Cuando llegamos a los ascensores, me obliga a ponerme de rodillas al lado de la veraz que había visto antes. Ella y cuatro más están sentados entre las dos filas de ascensores, inmovilizados por osados con pistolas.
—Quiero que alguien mantenga una pistola pegada a ella en todo momento —ordena Eric—. No solo apuntándola, sino pegada a ella.
Un osado me pone el cañón de una pistola contra la nuca, y noto un círculo frío en la piel. Alzo la vista hacia Eric, que tiene la cara roja y los ojos llorosos.
—¿Qué te pasa, Eric? —pregunto, arqueando las cejas—. ¿Te da miedo una niñita?
—No soy estúpido —responde, metiéndose las manos en el pelo—. Puede que te haya funcionado antes el teatro de la niñita, pero ya no. Eres el mejor perro de ataque que tienen —añade, acercándose más—. Y por eso estoy seguro de que no tardaré en sacrificarte.

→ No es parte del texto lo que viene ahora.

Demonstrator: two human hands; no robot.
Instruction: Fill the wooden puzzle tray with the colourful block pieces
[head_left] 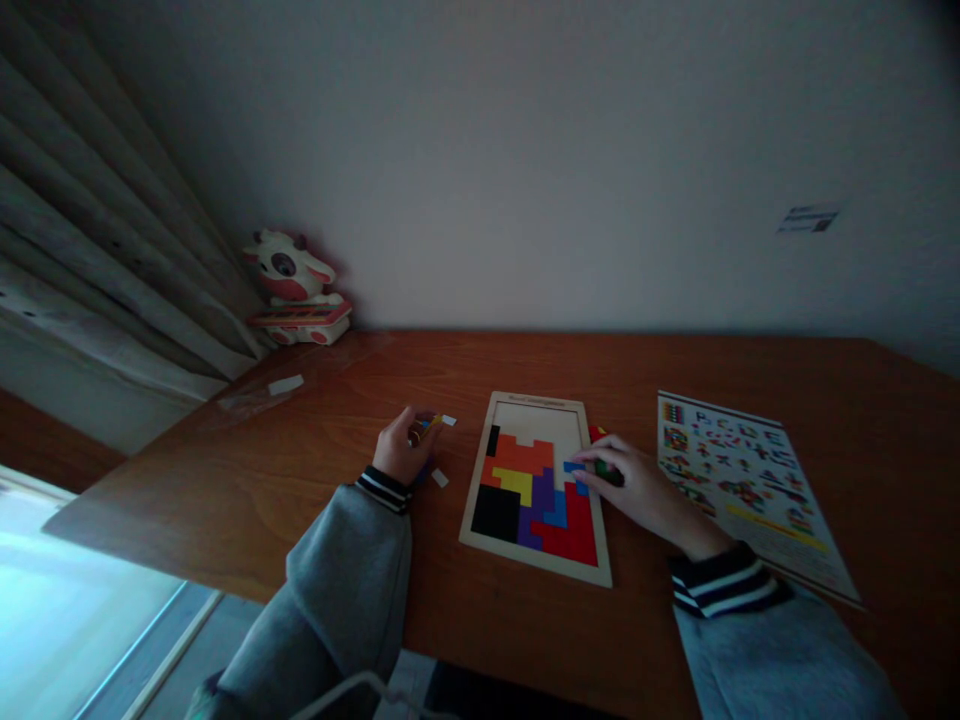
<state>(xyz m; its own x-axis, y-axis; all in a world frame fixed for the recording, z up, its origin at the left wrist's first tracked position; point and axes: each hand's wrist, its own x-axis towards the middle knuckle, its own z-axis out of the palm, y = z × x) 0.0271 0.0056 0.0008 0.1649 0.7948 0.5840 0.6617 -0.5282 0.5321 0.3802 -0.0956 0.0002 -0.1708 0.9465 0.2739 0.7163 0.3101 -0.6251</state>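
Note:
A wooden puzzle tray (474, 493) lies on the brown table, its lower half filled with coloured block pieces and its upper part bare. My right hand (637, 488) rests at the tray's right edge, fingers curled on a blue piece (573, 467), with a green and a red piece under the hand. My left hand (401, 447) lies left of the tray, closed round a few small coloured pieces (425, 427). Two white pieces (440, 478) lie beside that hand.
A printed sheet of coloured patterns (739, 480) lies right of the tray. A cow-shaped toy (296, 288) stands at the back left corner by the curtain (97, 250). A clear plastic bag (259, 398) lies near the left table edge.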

Se abren las puertas de uno de los ascensores, y un soldado empuja a Uriah (que tiene los labios manchados de sangre) hacia la corta fila de los divergentes. Uriah me mira, pero no sé descifrar bien su expresión, así que desconozco si ha tenido éxito o ha fracasado. Si está aquí, seguramente habrá fracasado. Ahora encontrarán a todos los divergentes del edificio, y la mayoría moriremos.
Debería tener miedo, pero, en vez de eso, una risa histérica crece dentro de mí, porque he recordado algo: puede que no sea capaz de llevar una pistola, pero tengo una navaja escondida en el bolsillo de atrás.